* **TASK OBJECTIVE**
From the first line to the last, retype everything below exactly, minus the pictures.
-------- COLLECTED DATA --------
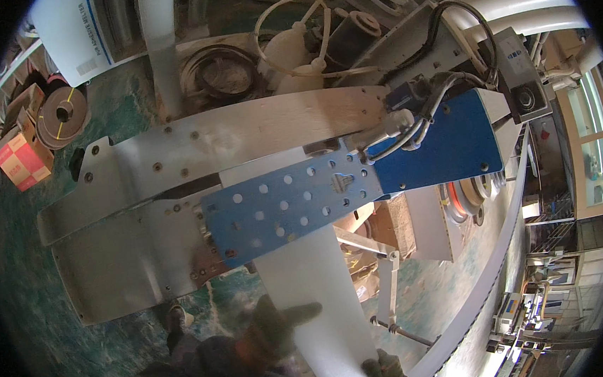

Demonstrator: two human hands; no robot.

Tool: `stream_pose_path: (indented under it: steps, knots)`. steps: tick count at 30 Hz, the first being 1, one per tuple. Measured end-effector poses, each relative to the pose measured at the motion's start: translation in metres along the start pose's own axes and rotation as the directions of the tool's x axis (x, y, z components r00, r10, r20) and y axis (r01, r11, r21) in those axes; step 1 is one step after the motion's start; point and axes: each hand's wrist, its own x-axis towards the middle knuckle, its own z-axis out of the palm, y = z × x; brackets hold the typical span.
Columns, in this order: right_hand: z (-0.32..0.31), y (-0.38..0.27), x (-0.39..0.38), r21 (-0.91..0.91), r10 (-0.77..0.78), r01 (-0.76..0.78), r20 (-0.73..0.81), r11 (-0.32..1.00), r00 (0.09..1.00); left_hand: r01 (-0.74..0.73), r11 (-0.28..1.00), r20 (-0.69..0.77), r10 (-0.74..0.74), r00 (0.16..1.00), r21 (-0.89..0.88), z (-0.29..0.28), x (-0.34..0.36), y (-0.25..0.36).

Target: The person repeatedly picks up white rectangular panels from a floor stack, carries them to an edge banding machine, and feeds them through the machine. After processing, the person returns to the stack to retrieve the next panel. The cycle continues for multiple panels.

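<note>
My left hand [274, 332], in a dull green glove, is at the near left part of a long white board [307, 266], with at least one finger stretched out over it. My right hand [385, 373], also gloved, is closed on the board's lower right edge. The board's far part passes under a blue perforated plate [280, 183] on a machine with a steel bed [123, 266], a steel guard rail [254, 125] and a blue housing [439, 142]. Metal fittings and hoses [389, 132] run above the plate.
Cardboard boxes [24, 153] and tape rolls [62, 119] lie at the far left. A control box [523, 82] hangs at upper right. A jointed metal arm [391, 288] and a long curved rail [479, 281] are on the right. My foot [177, 319] shows below the bed.
</note>
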Motion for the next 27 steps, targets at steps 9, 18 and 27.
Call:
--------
* **EXERCISE RESULT**
Demonstrator: two human hands; no robot.

Tool: `stream_pose_path: (indented under it: steps, knots)`. steps: tick count at 30 Hz, the first being 1, one per tuple. Measured end-effector poses, each relative to the pose measured at the motion's start: translation in metres along the start pose's own axes and rotation as the directions of the tool's x axis (x, y, z components r00, r10, r20) and y axis (r01, r11, r21) in those axes; step 1 is one step after the motion's start; point and axes: each hand's wrist, its own x-axis towards the middle knuckle, its own z-axis out of the palm, y = z × x; brackets hold the typical span.
Columns, in this order: right_hand: z (-0.32..0.31), y (-0.38..0.27), x (-0.39..0.38), r21 (-0.91..0.91), r10 (-0.77..0.78), r01 (-0.76..0.78), r20 (-0.73..0.81), r11 (-0.32..1.00), r00 (0.09..1.00); left_hand: r01 (-0.74..0.73), r11 (-0.28..1.00), r20 (-0.69..0.77), r10 (-0.74..0.74), r00 (0.16..1.00), r21 (-0.89..0.88), z (-0.29..0.28), x (-0.34..0.36), y (-0.25..0.36).

Target: The person repeatedly picks up white rectangular panels from a floor stack, carries them to an edge banding machine, and feeds them through the machine. After processing, the person returns to the stack to retrieve the next panel. The cycle continues for multiple panels.

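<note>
My left hand [274, 332], in a dull green glove, is at the near left part of a long white board [307, 266], with at least one finger stretched out over it. My right hand [385, 373], also gloved, is closed on the board's lower right edge. The board's far part passes under a blue perforated plate [280, 183] on a machine with a steel bed [123, 266], a steel guard rail [254, 125] and a blue housing [439, 142]. Metal fittings and hoses [389, 132] run above the plate.
Cardboard boxes [24, 153] and tape rolls [62, 119] lie at the far left. A control box [523, 82] hangs at upper right. A jointed metal arm [391, 288] and a long curved rail [479, 281] are on the right. My foot [177, 319] shows below the bed.
</note>
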Motion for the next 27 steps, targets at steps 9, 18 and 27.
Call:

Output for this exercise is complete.